Type out every line below exactly as it reads.
---- Recorded data
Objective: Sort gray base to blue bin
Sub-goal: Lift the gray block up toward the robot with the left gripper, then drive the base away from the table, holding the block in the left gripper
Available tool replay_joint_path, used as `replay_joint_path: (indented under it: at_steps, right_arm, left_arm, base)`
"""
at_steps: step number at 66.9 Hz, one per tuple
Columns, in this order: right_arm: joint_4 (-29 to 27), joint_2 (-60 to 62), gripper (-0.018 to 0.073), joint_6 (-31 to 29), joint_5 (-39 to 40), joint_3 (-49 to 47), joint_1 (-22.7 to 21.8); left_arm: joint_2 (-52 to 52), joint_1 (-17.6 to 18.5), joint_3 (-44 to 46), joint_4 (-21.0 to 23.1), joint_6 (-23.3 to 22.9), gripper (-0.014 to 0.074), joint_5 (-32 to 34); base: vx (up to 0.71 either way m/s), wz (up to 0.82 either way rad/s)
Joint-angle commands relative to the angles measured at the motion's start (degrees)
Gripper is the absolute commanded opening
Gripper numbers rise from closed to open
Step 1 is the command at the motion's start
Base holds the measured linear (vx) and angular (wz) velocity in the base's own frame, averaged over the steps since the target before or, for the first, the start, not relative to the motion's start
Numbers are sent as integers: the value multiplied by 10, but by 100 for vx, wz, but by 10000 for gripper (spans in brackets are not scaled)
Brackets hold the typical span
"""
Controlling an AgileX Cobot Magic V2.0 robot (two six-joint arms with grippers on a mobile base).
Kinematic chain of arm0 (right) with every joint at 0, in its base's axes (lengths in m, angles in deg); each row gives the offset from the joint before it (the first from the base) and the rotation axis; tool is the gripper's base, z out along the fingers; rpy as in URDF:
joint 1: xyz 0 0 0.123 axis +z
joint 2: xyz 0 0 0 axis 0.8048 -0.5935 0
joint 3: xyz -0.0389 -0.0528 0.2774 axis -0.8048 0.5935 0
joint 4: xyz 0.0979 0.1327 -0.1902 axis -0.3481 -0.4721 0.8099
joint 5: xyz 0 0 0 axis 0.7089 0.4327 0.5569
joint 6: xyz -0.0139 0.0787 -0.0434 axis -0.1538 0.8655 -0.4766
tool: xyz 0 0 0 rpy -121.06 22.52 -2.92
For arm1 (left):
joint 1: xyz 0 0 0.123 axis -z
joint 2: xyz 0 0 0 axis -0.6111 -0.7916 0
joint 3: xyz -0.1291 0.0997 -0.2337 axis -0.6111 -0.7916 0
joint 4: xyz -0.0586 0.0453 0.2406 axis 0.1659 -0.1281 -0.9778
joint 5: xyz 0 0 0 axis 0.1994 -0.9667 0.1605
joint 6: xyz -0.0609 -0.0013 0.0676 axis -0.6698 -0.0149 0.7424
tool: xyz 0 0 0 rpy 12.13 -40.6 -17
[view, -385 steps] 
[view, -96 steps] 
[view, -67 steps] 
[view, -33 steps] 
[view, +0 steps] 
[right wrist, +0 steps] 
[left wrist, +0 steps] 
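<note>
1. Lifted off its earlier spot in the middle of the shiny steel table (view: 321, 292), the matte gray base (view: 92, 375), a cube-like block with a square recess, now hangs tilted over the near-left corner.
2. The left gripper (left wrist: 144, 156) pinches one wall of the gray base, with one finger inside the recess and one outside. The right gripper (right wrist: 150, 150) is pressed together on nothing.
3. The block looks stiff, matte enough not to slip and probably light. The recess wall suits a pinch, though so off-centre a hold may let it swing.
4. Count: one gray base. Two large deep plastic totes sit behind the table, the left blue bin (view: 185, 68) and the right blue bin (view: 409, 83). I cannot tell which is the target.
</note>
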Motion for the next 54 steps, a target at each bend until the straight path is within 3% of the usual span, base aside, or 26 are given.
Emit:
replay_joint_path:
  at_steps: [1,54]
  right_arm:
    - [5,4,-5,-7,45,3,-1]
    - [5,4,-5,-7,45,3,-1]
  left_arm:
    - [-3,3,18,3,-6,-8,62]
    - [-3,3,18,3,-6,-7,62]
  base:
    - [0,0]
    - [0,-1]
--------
• _Task answer_
Objective: Sort gray base to blue bin
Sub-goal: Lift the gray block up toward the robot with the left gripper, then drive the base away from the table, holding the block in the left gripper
Available tool replay_joint_path, used as `replay_joint_path: (indented under it: at_steps, right_arm, left_arm, base)`
"""
at_steps: step number at 66.9 Hz, one per tuple
Columns, in this order: right_arm: joint_4 (-29 to 27), joint_2 (-60 to 62), gripper (-0.018 to 0.073), joint_6 (-31 to 29), joint_5 (-39 to 40), joint_3 (-49 to 47), joint_1 (-22.7 to 21.8); left_arm: joint_2 (-52 to 52), joint_1 (-17.6 to 18.5), joint_3 (-44 to 46), joint_4 (-21.0 to 23.1), joint_6 (-23.3 to 22.9), gripper (-0.014 to 0.074), joint_5 (-32 to 34); base: vx (up to 0.71 either way m/s), wz (up to 0.82 either way rad/s)
Joint-angle commands relative to the angles measured at the motion's start (degrees)
Gripper is the absolute commanded opening
Gripper numbers rise from closed to open
Step 1 is the command at the motion's start
Base holds the measured linear (vx) and angular (wz) velocity in the base's own frame, averaged over the steps since the target before or, for the first, the start, not relative to the motion's start
Numbers are sent as integers: the value multiplied by 10, but by 100 for vx, wz, but by 10000 for gripper (spans in brackets are not scaled)
Brackets hold the typical span
"""
Controlling an AgileX Cobot Magic V2.0 robot (two six-joint arms with grippers on a mobile base).
Kinematic chain of arm0 (right) with every joint at 0, in its base's axes (lengths in m, angles in deg); each row gives the offset from the joint before it (the first from the base) and the rotation axis; tool is the gripper's base, z out along the fingers; rpy as in URDF:
joint 1: xyz 0 0 0.123 axis +z
joint 2: xyz 0 0 0 axis 0.8048 -0.5935 0
joint 3: xyz -0.0389 -0.0528 0.2774 axis -0.8048 0.5935 0
joint 4: xyz 0.0979 0.1327 -0.1902 axis -0.3481 -0.4721 0.8099
joint 5: xyz 0 0 0 axis 0.7089 0.4327 0.5569
joint 6: xyz -0.0139 0.0787 -0.0434 axis -0.1538 0.8655 -0.4766
tool: xyz 0 0 0 rpy -121.06 22.52 -2.92
For arm1 (left):
joint 1: xyz 0 0 0.123 axis -z
joint 2: xyz 0 0 0 axis -0.6111 -0.7916 0
joint 3: xyz -0.1291 0.0997 -0.2337 axis -0.6111 -0.7916 0
joint 4: xyz -0.0586 0.0453 0.2406 axis 0.1659 -0.1281 -0.9778
joint 5: xyz 0 0 0 axis 0.1994 -0.9667 0.1605
joint 6: xyz -0.0609 -0.0013 0.0676 axis -0.6698 -0.0149 0.7424
tool: xyz 0 0 0 rpy 12.13 -40.6 -17
[view, -385 steps] 
[view, -96 steps] 
[view, -67 steps] 
[view, -33 steps] 
[view, +0 steps] 
[right wrist, +0 steps] 
[left wrist, +0 steps] 
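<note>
1. Lifted off its earlier spot in the middle of the shiny steel table (view: 321, 292), the matte gray base (view: 92, 375), a cube-like block with a square recess, now hangs tilted over the near-left corner.
2. The left gripper (left wrist: 144, 156) pinches one wall of the gray base, with one finger inside the recess and one outside. The right gripper (right wrist: 150, 150) is pressed together on nothing.
3. The block looks stiff, matte enough not to slip and probably light. The recess wall suits a pinch, though so off-centre a hold may let it swing.
4. Count: one gray base. Two large deep plastic totes sit behind the table, the left blue bin (view: 185, 68) and the right blue bin (view: 409, 83). I cannot tell which is the target.
</note>
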Motion for the next 54 steps, a target at each bend until the straight path is within 3% of the usual span, base aside, or 26 are given.
Emit:
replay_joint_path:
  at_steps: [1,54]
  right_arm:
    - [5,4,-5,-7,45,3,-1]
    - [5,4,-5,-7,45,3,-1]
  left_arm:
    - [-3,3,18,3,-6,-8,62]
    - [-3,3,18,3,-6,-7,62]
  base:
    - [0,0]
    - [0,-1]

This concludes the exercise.